_How to complete this task_. Beginning at the first line of the data, print each line exactly, stopping after the line that contains "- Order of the".

-------- Material provided

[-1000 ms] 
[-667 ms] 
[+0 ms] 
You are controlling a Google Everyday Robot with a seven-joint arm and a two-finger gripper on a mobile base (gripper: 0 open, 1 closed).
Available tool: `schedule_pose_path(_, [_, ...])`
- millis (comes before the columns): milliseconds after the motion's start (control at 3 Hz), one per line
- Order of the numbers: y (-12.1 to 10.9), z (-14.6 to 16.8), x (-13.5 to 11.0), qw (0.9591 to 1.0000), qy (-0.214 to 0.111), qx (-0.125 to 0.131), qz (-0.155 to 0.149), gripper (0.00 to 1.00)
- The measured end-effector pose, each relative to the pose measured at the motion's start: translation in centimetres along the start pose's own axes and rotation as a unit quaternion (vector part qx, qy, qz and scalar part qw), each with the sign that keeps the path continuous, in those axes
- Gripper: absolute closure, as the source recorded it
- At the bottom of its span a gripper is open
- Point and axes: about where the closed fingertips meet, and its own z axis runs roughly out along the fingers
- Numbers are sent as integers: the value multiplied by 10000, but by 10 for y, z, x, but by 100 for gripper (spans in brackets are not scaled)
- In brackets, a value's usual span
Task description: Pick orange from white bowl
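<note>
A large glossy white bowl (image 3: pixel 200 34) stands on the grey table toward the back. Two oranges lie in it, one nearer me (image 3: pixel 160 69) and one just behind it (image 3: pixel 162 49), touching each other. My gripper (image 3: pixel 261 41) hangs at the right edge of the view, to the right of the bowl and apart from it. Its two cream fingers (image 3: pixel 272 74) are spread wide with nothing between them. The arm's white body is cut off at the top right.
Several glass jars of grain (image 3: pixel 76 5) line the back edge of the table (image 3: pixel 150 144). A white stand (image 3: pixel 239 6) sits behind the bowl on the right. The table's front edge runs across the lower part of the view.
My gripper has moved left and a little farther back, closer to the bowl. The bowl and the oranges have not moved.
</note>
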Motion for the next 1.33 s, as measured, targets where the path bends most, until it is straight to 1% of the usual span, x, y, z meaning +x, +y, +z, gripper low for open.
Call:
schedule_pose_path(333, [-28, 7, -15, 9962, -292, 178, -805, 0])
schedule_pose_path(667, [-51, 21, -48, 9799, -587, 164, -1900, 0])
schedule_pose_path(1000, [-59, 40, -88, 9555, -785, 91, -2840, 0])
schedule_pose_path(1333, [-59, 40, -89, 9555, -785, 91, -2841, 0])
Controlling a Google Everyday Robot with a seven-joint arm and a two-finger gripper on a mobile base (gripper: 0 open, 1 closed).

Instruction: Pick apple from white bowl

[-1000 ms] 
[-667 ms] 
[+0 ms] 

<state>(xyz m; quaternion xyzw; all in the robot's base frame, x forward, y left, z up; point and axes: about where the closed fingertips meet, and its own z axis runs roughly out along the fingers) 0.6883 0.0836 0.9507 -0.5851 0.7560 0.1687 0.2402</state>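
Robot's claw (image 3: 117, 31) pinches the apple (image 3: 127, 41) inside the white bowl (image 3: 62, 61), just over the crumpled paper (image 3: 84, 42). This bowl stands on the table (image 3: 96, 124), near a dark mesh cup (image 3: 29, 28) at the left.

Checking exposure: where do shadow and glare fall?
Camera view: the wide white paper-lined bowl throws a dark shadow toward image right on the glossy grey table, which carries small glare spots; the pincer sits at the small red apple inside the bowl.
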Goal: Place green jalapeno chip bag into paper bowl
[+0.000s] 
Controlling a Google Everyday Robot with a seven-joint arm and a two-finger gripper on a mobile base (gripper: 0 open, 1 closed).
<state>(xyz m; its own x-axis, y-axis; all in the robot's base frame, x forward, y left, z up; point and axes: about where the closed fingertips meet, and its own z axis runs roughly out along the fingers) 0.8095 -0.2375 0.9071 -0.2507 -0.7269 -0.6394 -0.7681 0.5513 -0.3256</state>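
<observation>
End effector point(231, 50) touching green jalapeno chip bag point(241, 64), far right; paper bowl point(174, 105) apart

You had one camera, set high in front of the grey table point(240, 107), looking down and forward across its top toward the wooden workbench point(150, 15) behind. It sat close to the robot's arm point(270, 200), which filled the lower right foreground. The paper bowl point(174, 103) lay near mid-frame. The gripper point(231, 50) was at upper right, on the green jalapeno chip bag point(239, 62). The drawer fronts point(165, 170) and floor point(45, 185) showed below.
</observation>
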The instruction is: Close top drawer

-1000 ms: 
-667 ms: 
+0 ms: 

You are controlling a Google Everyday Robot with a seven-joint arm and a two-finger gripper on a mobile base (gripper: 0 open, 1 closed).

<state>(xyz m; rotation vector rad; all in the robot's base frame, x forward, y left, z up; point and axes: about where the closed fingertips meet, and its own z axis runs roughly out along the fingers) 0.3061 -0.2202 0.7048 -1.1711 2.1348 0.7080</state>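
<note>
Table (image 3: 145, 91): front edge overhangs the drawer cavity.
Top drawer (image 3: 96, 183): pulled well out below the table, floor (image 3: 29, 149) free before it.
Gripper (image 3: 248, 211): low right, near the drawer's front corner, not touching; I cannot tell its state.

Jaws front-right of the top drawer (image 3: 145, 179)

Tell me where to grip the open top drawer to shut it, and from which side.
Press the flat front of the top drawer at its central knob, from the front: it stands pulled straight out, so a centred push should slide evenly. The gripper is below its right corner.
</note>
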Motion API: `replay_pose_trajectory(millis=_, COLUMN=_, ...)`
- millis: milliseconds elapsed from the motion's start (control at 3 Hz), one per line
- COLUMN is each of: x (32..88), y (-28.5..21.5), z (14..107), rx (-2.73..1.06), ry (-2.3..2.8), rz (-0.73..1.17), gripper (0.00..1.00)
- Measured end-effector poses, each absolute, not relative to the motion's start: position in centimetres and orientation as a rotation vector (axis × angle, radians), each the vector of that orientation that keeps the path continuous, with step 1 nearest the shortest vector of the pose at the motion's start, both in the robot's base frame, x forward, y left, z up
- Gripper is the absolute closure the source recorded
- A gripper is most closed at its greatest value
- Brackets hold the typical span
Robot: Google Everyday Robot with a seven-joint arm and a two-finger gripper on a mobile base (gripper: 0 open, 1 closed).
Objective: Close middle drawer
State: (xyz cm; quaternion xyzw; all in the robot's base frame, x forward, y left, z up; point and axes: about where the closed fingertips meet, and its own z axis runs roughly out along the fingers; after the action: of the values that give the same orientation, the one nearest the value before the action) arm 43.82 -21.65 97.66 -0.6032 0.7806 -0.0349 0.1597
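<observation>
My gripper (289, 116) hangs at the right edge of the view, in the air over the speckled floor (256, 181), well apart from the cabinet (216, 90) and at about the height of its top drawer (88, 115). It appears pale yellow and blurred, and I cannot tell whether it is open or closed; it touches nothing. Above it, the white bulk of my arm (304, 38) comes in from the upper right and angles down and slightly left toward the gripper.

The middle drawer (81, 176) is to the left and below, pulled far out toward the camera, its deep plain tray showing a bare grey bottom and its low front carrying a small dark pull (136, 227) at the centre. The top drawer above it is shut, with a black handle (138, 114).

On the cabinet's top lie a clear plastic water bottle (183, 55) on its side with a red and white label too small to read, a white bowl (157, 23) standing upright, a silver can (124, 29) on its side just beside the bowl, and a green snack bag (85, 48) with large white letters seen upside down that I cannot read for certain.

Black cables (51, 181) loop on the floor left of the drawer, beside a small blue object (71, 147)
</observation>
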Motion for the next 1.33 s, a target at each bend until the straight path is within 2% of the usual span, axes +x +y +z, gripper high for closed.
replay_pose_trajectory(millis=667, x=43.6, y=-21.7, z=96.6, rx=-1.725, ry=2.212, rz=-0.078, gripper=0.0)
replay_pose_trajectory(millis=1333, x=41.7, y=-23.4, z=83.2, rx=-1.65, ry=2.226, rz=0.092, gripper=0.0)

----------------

_Expected answer_.
[-1000 ms] 
[-667 ms] 
[+0 ms] 
You are controlling a Google Everyday Robot with a seven-joint arm and a two-finger gripper on a mobile base (gripper: 0 open, 1 closed).
Available tool: `schedule_pose_path(_, [_, ...])`
- millis (comes before the columns): milliseconds after the motion's start (control at 3 Hz), one per line
- Order of the numbers: y (-12.1 to 10.9), z (-14.6 to 16.8), x (-13.5 to 11.0), qw (0.9591 to 1.0000), qy (-0.214 to 0.111), qx (-0.125 to 0.131), qz (-0.155 to 0.149), gripper (0.00 to 1.00)

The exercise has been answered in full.